• [Exercise description]
Copy each line in the data below that contains the word "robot".

• [Given information]
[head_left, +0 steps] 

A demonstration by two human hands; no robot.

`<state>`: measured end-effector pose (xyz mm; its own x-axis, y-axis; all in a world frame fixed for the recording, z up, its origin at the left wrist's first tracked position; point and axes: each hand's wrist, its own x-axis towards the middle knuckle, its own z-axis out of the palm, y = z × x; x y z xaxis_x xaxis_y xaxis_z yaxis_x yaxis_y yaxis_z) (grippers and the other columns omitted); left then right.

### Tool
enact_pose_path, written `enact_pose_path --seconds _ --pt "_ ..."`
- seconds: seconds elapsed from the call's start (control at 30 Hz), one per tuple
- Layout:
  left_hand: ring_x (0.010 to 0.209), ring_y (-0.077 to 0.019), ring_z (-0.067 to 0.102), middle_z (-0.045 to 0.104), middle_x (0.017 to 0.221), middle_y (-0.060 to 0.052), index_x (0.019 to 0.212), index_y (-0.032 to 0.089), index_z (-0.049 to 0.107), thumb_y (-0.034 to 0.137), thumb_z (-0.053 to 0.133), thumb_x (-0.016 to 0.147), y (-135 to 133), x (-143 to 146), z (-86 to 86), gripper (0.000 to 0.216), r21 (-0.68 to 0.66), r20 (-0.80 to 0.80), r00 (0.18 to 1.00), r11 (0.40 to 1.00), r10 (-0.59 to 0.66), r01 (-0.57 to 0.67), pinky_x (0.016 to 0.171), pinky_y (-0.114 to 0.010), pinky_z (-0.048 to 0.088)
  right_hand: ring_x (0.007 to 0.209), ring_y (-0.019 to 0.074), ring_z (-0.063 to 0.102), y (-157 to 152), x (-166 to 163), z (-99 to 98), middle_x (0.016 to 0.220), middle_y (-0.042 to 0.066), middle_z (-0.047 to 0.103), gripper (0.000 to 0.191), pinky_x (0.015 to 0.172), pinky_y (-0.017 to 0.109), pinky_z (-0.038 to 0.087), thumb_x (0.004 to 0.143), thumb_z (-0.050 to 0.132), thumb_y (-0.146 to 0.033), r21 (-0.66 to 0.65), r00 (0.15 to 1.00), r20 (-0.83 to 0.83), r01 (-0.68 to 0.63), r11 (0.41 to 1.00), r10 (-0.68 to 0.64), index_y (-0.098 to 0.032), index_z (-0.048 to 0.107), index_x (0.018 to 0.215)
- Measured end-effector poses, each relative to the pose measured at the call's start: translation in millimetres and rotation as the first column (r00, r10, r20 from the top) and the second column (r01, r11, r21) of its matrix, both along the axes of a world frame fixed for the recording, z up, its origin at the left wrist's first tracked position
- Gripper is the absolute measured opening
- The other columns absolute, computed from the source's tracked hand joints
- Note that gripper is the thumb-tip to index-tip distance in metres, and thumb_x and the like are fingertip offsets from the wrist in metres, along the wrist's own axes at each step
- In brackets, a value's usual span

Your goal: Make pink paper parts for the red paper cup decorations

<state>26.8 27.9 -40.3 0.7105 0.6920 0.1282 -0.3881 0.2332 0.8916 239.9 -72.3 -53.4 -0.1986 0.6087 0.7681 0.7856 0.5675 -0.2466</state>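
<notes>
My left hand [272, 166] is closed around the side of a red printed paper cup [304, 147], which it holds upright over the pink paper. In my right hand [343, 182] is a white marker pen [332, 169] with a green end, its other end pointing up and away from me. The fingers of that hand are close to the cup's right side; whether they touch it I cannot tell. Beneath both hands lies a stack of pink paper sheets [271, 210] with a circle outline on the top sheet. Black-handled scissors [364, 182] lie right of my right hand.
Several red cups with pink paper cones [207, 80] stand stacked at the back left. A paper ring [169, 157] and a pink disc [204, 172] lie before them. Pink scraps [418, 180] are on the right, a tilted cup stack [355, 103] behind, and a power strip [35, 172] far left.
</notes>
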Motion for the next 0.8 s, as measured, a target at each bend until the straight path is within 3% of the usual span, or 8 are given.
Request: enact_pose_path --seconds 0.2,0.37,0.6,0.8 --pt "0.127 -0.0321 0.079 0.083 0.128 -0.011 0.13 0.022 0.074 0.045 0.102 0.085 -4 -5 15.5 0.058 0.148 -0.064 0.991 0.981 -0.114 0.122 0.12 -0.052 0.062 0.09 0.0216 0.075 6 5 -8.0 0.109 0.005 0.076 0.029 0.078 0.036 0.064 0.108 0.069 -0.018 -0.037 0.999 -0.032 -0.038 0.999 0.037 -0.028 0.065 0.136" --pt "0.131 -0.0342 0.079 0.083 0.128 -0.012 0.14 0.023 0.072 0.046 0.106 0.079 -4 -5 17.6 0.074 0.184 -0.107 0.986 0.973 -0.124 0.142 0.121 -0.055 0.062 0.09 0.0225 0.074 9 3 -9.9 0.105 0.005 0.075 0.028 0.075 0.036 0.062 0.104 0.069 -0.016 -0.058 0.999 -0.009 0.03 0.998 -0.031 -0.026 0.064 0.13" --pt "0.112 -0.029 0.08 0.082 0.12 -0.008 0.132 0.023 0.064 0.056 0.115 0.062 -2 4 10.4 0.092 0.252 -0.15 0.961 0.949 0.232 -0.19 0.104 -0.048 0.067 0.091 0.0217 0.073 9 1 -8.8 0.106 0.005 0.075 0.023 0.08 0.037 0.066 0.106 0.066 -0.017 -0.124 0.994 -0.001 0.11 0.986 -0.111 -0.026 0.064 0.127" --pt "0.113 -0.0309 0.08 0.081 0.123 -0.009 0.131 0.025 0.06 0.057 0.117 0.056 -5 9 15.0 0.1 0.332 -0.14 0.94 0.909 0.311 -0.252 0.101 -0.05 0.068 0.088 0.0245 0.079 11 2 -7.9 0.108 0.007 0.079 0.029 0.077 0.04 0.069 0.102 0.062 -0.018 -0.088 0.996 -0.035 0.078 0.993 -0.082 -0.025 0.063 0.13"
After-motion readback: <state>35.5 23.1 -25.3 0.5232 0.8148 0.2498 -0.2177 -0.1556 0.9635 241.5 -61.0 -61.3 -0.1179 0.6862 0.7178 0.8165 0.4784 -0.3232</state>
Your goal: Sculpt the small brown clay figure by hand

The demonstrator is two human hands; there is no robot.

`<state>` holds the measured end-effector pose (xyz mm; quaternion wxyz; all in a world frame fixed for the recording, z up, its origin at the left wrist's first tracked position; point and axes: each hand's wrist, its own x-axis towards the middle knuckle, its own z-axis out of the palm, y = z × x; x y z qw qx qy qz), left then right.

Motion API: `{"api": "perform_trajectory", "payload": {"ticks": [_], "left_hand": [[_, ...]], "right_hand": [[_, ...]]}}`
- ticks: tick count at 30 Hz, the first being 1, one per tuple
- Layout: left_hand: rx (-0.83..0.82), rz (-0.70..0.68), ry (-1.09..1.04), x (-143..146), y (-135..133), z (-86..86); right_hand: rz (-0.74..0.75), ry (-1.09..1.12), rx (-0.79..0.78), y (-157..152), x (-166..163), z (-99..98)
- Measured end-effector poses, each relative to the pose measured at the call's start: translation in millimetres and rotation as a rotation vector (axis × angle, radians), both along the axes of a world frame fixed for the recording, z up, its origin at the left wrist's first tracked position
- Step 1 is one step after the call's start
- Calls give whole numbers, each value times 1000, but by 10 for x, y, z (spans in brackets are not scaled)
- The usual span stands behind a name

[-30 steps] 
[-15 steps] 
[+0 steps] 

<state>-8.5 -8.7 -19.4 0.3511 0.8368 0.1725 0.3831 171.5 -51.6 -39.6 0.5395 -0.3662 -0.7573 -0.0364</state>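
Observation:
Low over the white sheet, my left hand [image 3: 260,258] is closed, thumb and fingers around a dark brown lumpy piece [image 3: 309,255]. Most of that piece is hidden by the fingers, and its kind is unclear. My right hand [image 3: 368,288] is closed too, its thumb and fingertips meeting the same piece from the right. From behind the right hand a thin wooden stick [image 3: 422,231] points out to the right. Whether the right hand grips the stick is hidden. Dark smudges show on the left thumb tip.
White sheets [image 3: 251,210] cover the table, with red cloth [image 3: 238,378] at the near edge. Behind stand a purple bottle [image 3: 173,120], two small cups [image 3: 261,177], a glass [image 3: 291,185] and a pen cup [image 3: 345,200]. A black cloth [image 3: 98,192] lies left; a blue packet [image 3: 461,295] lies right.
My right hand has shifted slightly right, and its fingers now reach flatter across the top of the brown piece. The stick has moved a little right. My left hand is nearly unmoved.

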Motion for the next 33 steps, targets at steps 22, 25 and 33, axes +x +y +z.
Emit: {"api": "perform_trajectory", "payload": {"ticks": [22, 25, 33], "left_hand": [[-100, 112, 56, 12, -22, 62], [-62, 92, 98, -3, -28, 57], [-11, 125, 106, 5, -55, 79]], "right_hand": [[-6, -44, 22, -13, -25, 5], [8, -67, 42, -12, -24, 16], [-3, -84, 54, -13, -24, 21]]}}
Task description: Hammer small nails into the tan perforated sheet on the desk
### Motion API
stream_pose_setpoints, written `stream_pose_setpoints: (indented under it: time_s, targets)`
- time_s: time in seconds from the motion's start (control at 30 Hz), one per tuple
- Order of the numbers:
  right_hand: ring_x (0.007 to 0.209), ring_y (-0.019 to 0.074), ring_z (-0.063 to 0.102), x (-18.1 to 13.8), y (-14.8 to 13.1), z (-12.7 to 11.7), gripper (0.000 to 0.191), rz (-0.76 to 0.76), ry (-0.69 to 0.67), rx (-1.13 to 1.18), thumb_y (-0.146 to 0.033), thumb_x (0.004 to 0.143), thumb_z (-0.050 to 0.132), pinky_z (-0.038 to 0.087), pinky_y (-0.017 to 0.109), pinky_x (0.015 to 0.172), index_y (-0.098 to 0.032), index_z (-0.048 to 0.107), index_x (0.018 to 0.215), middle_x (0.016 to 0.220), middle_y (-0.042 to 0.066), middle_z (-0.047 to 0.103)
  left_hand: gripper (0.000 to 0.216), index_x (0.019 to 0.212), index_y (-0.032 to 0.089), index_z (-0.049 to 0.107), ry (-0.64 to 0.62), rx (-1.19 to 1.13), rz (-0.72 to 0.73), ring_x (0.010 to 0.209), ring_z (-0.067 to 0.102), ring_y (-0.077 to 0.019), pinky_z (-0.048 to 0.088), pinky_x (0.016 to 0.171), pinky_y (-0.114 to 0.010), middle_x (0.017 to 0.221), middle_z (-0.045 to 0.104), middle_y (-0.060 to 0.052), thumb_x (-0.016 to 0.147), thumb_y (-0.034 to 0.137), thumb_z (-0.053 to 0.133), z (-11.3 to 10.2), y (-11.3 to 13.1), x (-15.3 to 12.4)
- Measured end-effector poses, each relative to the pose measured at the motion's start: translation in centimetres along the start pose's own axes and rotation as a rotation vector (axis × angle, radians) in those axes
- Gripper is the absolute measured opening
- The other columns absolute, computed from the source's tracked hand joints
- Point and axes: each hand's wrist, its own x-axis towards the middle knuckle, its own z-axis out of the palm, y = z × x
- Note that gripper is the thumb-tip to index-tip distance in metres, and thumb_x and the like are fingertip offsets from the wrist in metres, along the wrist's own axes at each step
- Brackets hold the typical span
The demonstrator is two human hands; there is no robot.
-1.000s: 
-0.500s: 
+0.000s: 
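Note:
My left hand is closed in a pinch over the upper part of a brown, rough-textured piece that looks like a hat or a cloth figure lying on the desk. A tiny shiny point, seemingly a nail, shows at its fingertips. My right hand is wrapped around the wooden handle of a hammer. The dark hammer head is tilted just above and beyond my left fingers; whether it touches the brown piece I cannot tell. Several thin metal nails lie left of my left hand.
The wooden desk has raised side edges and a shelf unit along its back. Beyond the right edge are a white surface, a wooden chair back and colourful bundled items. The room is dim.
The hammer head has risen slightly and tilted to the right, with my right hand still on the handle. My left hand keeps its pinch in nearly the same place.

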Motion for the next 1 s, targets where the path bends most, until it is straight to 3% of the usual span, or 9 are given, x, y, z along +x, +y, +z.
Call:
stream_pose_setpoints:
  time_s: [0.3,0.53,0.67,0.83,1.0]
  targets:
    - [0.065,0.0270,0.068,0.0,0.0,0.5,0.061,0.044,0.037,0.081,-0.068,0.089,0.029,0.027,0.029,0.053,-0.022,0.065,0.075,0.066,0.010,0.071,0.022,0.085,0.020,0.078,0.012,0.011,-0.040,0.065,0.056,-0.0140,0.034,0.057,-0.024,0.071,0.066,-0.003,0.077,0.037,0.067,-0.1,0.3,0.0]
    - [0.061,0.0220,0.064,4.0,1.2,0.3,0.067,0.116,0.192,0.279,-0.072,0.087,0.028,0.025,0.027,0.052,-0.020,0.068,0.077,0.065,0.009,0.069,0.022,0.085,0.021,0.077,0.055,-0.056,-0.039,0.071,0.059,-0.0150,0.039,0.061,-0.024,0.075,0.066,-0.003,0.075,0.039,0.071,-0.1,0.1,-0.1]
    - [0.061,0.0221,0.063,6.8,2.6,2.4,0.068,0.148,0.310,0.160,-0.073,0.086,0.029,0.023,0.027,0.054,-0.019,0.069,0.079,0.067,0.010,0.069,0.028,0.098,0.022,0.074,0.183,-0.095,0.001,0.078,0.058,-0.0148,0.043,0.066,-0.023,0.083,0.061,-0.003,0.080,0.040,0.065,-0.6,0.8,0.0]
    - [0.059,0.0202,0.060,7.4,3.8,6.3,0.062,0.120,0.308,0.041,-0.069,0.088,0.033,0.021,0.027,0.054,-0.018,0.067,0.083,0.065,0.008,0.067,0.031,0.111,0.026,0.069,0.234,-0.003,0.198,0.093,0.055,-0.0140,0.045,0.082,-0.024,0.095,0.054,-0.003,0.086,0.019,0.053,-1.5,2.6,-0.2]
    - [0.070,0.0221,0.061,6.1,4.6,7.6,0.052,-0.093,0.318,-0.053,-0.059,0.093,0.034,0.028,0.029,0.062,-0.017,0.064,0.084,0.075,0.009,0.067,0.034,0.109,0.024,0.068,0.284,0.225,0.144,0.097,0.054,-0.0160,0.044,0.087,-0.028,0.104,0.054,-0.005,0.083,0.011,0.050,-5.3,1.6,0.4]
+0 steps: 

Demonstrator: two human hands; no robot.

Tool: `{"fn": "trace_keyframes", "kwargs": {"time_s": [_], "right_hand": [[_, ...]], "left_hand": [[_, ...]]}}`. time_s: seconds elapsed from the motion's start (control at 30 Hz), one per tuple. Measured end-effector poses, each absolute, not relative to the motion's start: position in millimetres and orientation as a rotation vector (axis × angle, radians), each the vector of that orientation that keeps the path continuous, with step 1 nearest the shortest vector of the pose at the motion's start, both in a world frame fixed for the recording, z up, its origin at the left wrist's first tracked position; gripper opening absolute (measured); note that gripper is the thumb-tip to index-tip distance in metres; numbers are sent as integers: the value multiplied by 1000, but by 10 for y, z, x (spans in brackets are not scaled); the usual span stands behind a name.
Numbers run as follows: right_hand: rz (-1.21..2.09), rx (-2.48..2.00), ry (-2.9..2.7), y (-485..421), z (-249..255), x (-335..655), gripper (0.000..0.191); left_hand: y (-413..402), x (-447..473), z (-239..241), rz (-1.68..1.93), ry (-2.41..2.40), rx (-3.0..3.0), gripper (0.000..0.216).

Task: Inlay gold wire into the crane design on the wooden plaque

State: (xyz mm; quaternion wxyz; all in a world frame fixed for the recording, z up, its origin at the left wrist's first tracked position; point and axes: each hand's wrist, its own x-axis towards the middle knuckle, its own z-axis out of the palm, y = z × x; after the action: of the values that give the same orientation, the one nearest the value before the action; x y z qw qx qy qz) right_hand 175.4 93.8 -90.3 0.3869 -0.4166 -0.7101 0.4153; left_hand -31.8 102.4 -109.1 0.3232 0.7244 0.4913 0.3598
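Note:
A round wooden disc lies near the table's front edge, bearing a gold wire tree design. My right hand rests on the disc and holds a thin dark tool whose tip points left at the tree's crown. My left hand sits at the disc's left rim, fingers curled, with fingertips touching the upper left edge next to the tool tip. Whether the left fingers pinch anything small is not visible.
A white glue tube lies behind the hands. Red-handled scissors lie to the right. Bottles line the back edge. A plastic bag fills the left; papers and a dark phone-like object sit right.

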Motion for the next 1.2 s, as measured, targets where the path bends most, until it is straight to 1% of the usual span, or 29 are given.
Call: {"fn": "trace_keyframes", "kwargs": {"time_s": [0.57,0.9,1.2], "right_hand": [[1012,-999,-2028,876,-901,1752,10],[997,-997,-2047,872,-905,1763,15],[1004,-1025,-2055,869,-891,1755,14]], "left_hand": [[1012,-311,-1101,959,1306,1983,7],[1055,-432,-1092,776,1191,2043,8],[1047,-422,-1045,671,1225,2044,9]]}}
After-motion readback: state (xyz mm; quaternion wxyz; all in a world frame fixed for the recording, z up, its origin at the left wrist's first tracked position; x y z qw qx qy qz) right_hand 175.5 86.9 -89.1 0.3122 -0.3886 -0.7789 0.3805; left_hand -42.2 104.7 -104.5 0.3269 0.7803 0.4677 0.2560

• [Written answer]
A demonstration by two human hands; no robot.
The demonstrator is two human hands; there is no robot.
The demonstrator is two human hands; there is no robot.
Demonstrator: two human hands; no robot.

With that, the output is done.